The Nimitz-class aircraft carrier and its crew also commemorated the ship’s 20th anniversary, July 2. The crew celebrated this momentous event with a steel beach picnic on the flight deck, and a talent show and cake-cutting ceremony in the hangar bay.

George Washington was commissioned July 4, 1992 and became a full-fledged U.S. warship capable after six years of construction, 40 million man-hours and $3.5 billion.

“This was a great way for our Sailors to get away for a little bit and mingle with the crew,” said Command Master Chief Shaun Brahmsteadt, at George Washington’s 20th anniversary ceremony. “Twenty years is a long time for a vessel. It’s a huge milestone and a great birthday to make for the crew; we’re looking forward to 25.”

George Washington hosted receptions for more than 90 ROK and Hong Kong military and civilian dignitaries, conducted 23 ship tours for more than 2,000 guests, and participated in 25 community service (COMSERV) projects and 23 Morale, Welfare and Recreation (MWR) tours.

“These [COMSERV] projects help give our Sailors a sense of unity and compassion for the people they serve. They go out and help people who are in need and it gives them a sense of responsibility,” said Lt. Cmdr. Young Song, principal assistant of George Washington’s Command Religious Ministries Department.

“As for the people who are receiving this assistance, they realize that we are here for their well-being because they do not expect help from military members. It is a conduit to build a great nation-to-nation relationship, and it is extremely important for us to create a strong image while representing U.S. forces abroad,” Song added.

George Washington also hosted 25 midshipmen from 14 Naval Reserve Officers Training Corps (NROTC) units throughout the U.S. as part of the summer cruise program. Midshipmen participate in these annual summer training cruises to enhance their professional development.

The midshipmen observed or participated in various shipboard evolutions, including general quarters drills, Captain’s Mast, rigid-hull inflatable boat operations, replenishment-at-sea evolutions, weapons familiarization and qualifications, and bridge watches.

“The assignment of these midshipmen to operational fleet units provides them with valuable motivational and instructional experiences not attainable in their normal classroom environment,” said Lt.

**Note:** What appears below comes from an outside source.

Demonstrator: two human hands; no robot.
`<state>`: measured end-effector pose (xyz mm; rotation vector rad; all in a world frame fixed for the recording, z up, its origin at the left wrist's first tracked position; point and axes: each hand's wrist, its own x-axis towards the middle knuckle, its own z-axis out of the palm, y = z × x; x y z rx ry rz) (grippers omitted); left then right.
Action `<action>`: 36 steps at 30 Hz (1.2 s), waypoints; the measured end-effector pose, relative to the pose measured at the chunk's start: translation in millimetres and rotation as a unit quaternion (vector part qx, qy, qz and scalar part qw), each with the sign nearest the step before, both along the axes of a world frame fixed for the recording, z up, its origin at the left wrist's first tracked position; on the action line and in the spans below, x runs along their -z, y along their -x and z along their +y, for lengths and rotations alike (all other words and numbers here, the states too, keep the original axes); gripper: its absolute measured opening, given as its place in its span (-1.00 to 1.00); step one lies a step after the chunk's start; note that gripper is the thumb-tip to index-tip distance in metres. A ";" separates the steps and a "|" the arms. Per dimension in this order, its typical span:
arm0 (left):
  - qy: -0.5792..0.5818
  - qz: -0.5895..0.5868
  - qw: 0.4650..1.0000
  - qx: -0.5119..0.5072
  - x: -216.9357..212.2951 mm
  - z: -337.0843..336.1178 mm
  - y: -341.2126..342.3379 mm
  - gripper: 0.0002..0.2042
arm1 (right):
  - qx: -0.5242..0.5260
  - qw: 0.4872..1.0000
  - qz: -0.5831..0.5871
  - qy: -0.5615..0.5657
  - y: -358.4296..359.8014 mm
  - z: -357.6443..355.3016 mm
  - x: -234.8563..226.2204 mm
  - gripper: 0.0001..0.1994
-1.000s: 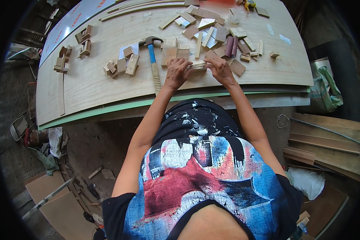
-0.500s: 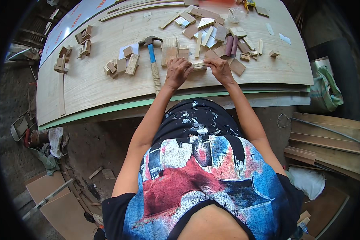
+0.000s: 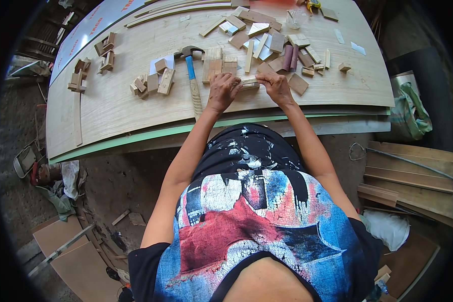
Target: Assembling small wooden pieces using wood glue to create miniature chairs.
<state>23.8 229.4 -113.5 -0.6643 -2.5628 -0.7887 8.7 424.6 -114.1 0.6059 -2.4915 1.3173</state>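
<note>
Both of my hands grip a short, pale wood strip (image 3: 248, 80) near the front edge of the plywood table. My left hand (image 3: 223, 90) is closed at its left end, fingers curled. At the other end, my right hand (image 3: 275, 87) pinches with bent fingers. Just beneath the strip lies another small wood piece (image 3: 250, 86), partly covered. Wooden blocks (image 3: 213, 65) stand right behind my left hand. A claw hammer (image 3: 191, 70) with a blue and wood-coloured handle lies left of them. The fingertips are too small to make out fully.
Many wood offcuts (image 3: 277, 43) and two maroon cylinders (image 3: 288, 57) are heaped behind my right hand. Small block assemblies (image 3: 78, 75) sit at the table's left. A tape measure (image 3: 313, 5) is at the far edge. Boards (image 3: 412, 168) are stacked on the floor at right.
</note>
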 end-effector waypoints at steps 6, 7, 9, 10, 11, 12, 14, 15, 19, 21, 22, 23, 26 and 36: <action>0.003 0.000 1.000 0.000 -0.2 0.6 0.6 -0.86 | -0.014 1.000 0.005 -0.001 -1.6 2.5 -3.5 -0.85; 0.005 0.002 1.000 -0.001 -0.2 0.5 0.5 -0.86 | -0.022 1.000 -0.005 0.003 -2.2 2.8 -5.0 -0.83; 0.006 0.002 1.000 -0.003 -0.1 -0.1 -0.1 -0.86 | -0.031 0.999 -0.016 0.006 -4.1 2.3 -7.7 -0.80; 0.007 0.002 1.000 -0.003 -0.3 0.0 -0.1 -0.86 | -0.026 0.999 -0.030 0.021 -5.4 1.7 -8.1 -0.78; 0.007 0.001 1.000 -0.002 -0.5 0.2 0.0 -0.86 | -0.021 0.998 -0.044 0.037 -6.2 1.1 -8.2 -0.75; 0.005 -0.001 1.000 -0.002 -0.6 0.4 0.1 -0.86 | -0.020 0.998 -0.045 0.036 -6.4 0.8 -8.1 -0.75; 0.003 -0.002 1.000 -0.002 -0.6 0.8 -0.1 -0.86 | -0.016 0.996 -0.067 0.052 -6.3 0.8 -7.2 -0.75; 0.002 -0.004 1.000 -0.002 -0.6 1.0 -0.3 -0.87 | -0.016 0.996 -0.067 0.052 -6.1 1.3 -6.3 -0.75; 0.004 -0.002 1.000 -0.004 -0.6 0.5 -0.3 -0.87 | -0.015 1.000 -0.023 0.008 -3.9 1.5 -2.6 -0.81; 0.003 -0.004 1.000 -0.004 -0.6 0.6 -0.4 -0.87 | -0.014 1.000 -0.005 0.005 -3.1 0.8 -1.8 -0.83; 0.001 -0.005 1.000 -0.004 -0.9 0.9 -0.3 -0.87 | -0.013 1.000 -0.006 0.001 -2.2 0.9 -1.3 -0.84; 0.002 -0.005 1.000 -0.004 -1.2 0.8 -0.4 -0.87 | -0.012 1.000 -0.007 -0.003 -1.4 1.1 -0.9 -0.86; 0.004 -0.004 1.000 -0.005 -1.5 0.1 -0.9 -0.86 | -0.020 1.000 0.003 0.002 0.9 1.6 0.5 -0.86; 0.000 -0.003 1.000 -0.002 -2.0 0.1 -0.4 -0.87 | -0.023 1.000 -0.008 0.013 4.2 1.7 4.7 -0.86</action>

Cmdr. Patrick Callan, George Washington’s training officer.

Other highlights from the first half of George Washington’s 2012 patrol, include: first aircraft carrier to deploy with a full EA-18 Growler squadron; completed its 150,000th arresting recovery, June 16; and, hosted four Australian maritime warfare officers.

During its mid-patrol break, the Nimitz-class aircraft carrier will conduct a Board of Inspection and Survey from August 5-10 to ensure that it is properly equipped for prompt, reliable, sustained mission readiness at sea. George Washington will also conduct a change of command ceremony August 11, where Capt. Gregory Fenton will relieve Lausman as commanding officer.

George Washington and CVW 5 provide a combat-ready force that protects and defends the collective maritime interest of the U.S. and its allies and partners in the Asia-Pacific region.